Au cœur de cette exposition au SMAK sur « réparer l’invisible », l’on trouve donc – posés sur de sobres socles blancs- des morceaux de tissus qui portent fièrement leurs rustines, comme une signature.

A droite, les objets réparés mettent en cause l’homme et son histoire avec les pieds d’un mannequin rapiécés, une bûche de bois suturée, un double trophée de chasse savamment mis en scène et surtout, sous le titre Reenactment (2014), deux casques de l’armée colonial française réparés et transformés en instruments à cordes…
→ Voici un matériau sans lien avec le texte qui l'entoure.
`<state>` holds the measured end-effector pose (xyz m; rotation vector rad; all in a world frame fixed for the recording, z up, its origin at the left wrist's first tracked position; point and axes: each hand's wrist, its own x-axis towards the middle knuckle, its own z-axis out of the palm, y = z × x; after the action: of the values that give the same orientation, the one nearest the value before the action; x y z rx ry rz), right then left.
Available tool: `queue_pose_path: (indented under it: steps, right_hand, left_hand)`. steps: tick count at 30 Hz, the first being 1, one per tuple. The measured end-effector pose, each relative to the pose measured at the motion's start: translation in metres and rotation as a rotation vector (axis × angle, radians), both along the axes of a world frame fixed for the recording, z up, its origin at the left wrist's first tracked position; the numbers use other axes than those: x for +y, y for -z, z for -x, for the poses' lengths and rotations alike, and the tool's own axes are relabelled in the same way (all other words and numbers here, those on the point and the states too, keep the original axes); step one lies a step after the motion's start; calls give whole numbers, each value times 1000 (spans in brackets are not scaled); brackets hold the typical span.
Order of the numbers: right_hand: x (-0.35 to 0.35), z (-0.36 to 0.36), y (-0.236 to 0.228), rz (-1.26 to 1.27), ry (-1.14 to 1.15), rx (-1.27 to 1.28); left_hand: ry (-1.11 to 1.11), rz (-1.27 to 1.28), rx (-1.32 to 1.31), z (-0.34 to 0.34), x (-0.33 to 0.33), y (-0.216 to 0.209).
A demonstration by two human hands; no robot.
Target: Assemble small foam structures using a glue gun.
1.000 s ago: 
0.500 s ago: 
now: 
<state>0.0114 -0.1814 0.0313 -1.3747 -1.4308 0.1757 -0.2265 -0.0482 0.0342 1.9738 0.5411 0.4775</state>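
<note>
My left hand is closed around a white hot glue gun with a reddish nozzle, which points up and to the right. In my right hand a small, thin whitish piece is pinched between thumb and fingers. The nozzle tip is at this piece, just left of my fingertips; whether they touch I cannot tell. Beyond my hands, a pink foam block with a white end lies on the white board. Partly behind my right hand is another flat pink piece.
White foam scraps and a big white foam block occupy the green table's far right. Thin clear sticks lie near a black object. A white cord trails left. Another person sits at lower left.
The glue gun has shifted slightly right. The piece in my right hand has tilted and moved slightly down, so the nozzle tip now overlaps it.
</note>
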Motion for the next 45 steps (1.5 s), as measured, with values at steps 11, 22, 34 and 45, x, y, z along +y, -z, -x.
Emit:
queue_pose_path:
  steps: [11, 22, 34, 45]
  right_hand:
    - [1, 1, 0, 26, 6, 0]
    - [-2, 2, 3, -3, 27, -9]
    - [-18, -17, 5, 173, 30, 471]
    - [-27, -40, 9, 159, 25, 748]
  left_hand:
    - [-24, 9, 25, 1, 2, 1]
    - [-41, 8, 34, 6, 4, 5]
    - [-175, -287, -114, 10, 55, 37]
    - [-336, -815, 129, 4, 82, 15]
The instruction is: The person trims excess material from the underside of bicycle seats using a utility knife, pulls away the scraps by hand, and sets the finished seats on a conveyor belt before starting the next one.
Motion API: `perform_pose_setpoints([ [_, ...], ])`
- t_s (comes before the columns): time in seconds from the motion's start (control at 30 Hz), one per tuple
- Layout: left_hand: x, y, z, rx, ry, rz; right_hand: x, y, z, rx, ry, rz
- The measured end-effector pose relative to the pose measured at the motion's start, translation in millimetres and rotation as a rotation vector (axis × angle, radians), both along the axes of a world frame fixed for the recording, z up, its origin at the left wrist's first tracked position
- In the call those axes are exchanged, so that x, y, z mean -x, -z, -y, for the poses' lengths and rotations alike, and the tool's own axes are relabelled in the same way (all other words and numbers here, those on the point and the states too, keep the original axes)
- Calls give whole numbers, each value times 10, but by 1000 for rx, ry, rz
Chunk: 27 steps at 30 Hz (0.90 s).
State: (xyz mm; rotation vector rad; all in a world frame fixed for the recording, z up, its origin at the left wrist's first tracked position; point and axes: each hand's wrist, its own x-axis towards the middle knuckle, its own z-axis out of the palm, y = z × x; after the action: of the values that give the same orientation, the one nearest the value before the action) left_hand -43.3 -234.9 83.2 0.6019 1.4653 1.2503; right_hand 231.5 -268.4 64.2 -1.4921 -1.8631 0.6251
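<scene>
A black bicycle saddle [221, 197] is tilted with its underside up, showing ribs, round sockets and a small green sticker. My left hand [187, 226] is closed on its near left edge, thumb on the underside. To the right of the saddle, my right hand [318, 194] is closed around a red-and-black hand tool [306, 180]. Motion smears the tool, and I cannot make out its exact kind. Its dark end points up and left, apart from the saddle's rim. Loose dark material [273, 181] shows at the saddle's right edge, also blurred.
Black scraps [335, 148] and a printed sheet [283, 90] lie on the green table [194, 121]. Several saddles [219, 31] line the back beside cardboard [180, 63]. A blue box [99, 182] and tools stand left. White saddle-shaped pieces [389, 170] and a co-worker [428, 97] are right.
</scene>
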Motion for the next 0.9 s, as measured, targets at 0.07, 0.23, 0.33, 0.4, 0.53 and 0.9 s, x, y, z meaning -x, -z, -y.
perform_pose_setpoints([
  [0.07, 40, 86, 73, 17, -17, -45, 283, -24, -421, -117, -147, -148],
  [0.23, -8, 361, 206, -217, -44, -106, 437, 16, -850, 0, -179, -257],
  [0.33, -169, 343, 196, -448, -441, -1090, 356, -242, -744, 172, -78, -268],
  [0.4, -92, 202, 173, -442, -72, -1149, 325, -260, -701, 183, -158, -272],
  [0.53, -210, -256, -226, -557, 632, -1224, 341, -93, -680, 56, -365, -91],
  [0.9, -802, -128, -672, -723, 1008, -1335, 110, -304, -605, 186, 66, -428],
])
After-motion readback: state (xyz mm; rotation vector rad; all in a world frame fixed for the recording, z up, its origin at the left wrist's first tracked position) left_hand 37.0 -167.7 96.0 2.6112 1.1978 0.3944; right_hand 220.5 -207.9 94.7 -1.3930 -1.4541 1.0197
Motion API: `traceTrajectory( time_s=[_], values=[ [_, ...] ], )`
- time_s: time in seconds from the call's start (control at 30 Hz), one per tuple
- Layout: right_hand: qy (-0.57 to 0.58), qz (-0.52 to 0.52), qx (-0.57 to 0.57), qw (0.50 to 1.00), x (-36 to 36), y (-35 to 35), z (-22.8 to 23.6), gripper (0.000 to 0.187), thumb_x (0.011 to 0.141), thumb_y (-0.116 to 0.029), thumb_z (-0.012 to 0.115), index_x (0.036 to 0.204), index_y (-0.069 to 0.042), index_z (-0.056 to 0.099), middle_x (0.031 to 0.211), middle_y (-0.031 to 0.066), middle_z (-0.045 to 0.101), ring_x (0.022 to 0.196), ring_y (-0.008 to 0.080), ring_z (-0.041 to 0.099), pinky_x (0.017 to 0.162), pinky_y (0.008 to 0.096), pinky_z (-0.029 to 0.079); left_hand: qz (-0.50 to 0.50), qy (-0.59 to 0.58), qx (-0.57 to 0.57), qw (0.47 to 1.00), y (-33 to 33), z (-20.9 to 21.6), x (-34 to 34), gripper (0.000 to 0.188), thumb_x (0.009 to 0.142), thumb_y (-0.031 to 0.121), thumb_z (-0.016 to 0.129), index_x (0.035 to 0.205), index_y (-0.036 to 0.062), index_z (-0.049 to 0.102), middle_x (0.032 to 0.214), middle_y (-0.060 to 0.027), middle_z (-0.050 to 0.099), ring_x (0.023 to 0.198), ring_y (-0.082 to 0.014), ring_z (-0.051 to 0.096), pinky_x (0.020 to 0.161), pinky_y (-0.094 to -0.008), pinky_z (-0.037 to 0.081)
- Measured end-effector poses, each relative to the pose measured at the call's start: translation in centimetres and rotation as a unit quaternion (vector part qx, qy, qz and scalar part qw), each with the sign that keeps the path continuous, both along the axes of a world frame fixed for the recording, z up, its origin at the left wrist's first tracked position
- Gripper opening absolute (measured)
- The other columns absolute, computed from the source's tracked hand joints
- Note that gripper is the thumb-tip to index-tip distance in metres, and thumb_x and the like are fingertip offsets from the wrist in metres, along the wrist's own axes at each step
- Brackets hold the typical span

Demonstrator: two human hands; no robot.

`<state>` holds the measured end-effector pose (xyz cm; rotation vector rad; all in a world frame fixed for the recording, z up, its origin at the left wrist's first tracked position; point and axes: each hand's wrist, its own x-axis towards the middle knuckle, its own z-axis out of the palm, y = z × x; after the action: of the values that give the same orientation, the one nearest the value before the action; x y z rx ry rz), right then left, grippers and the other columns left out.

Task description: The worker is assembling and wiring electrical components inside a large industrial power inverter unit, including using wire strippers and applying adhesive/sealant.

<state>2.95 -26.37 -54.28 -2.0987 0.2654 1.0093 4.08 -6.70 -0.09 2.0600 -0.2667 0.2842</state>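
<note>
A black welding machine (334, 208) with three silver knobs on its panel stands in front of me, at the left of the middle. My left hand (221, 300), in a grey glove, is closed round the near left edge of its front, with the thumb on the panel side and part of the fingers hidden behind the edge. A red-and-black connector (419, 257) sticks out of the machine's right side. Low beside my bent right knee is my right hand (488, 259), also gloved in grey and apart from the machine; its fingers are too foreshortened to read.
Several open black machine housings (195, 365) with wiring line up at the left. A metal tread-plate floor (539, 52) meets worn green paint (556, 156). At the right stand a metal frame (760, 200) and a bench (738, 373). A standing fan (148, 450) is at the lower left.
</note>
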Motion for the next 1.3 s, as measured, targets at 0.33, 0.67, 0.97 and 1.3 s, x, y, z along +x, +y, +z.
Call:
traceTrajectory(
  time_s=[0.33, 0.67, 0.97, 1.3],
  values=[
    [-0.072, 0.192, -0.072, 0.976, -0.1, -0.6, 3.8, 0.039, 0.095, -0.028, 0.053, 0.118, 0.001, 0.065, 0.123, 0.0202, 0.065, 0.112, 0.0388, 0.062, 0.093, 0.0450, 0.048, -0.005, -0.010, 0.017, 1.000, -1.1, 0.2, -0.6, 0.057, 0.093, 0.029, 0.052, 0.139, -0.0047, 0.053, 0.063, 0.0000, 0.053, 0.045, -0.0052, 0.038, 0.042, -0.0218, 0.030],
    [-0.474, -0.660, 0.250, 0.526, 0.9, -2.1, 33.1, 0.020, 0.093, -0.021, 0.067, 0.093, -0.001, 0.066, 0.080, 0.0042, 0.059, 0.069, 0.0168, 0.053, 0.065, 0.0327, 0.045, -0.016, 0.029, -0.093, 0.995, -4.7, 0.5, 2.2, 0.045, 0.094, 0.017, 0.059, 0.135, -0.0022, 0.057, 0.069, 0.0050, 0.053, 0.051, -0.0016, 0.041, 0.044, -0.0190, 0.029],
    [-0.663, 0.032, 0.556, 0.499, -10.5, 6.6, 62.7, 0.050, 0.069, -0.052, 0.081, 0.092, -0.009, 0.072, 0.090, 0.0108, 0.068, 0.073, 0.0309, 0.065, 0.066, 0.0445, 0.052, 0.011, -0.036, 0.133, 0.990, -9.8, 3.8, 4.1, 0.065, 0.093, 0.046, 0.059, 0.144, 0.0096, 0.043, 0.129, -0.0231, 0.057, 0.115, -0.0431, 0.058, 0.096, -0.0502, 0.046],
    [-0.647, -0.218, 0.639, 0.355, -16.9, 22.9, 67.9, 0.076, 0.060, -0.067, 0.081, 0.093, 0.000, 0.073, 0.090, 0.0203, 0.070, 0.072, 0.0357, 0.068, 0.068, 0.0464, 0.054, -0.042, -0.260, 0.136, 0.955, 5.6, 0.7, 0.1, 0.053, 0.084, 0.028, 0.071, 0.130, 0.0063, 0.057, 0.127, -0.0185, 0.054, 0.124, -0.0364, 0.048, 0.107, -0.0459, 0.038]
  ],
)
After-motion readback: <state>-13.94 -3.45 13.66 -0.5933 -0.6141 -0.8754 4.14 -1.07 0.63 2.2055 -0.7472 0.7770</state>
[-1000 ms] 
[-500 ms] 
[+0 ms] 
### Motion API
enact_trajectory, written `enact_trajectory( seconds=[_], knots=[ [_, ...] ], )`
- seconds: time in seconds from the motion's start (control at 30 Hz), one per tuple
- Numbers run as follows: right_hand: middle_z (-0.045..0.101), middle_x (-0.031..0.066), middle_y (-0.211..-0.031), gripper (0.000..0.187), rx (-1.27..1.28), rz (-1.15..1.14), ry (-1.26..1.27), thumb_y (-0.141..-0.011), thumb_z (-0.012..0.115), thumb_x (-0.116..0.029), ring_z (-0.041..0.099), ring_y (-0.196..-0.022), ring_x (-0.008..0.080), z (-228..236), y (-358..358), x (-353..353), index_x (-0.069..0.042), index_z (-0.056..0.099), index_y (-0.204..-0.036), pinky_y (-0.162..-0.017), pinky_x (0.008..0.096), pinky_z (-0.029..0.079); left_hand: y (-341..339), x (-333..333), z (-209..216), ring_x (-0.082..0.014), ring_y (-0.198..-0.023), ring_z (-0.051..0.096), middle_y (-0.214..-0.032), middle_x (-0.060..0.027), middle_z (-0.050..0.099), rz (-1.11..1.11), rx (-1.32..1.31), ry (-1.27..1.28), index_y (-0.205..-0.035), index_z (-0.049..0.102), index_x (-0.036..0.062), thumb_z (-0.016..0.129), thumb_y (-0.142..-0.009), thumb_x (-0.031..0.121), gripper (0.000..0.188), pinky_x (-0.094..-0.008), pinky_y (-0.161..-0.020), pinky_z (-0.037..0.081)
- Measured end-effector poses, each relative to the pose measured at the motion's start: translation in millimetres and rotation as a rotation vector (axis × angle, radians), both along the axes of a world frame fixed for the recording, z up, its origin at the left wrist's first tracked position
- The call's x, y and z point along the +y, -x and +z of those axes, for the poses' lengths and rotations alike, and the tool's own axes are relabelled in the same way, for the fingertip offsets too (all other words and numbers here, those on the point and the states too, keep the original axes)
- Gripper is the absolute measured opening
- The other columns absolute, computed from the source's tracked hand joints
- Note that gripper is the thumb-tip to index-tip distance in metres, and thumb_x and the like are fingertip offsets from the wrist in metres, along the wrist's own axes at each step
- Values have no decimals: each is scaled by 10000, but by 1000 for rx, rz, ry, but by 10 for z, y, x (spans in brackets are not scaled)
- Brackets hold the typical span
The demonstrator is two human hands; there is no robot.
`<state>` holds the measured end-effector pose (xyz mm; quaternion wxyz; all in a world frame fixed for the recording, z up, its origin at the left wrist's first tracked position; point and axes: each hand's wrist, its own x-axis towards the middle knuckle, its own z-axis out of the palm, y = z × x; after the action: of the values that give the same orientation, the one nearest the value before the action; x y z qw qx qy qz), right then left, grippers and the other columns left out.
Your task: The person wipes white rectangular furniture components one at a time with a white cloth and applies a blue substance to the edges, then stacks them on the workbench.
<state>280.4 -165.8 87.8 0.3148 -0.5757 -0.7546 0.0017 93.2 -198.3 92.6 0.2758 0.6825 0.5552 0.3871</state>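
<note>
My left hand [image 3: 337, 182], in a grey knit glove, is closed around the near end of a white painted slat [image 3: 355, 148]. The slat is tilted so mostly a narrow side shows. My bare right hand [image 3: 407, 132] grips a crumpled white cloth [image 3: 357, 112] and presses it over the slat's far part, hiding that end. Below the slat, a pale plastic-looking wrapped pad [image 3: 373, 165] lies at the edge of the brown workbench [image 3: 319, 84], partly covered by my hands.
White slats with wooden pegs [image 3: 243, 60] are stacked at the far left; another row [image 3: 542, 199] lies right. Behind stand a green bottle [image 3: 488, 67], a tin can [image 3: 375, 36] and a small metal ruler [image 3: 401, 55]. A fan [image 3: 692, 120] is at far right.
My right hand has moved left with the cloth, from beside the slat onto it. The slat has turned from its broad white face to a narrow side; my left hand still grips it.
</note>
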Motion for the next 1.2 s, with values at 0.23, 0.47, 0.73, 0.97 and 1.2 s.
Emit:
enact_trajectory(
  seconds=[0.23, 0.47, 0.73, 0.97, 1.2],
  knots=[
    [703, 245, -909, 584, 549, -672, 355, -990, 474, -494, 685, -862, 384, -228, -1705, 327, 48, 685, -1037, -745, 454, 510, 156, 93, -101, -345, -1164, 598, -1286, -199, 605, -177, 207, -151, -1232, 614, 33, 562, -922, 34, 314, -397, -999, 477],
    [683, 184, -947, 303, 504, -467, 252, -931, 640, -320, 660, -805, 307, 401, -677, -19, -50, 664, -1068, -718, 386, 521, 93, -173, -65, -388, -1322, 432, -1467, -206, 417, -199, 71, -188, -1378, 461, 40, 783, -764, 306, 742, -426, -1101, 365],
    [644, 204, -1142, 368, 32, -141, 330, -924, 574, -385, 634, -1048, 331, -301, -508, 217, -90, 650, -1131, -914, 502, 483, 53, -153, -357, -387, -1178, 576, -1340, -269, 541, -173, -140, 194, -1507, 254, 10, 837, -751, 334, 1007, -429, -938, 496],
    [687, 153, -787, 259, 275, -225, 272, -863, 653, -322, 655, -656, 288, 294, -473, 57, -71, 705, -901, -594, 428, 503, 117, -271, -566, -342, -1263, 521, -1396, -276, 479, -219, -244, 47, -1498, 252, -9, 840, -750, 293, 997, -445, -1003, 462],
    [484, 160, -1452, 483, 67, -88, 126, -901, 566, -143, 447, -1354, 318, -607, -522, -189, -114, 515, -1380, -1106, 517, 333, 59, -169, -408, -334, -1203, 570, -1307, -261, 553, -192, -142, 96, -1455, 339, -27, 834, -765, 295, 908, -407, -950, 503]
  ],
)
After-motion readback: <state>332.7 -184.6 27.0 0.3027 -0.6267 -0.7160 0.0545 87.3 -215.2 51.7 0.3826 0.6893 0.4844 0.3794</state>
De l’autre côté, la réflexion se creuse sur les vestiges de notre société industrielle avec des carcasses de voitures (When Cardboard repairs plastic, 2016) ou des traces de brûlures. L’acmé de l’exposition est le film Réflechir la mémoire que l’artiste avait présenté au prix Marcel Duchamp (avec succès !) en 2016, où des plans sur un homme qui se cherche entrent en collusion avec des témoignages de spécialistes sur la question de la mémoire.

Une exposition importante en Belgique, qui permet d’entrer de plain-pied dans l’art et les questionnements de Kader Attia.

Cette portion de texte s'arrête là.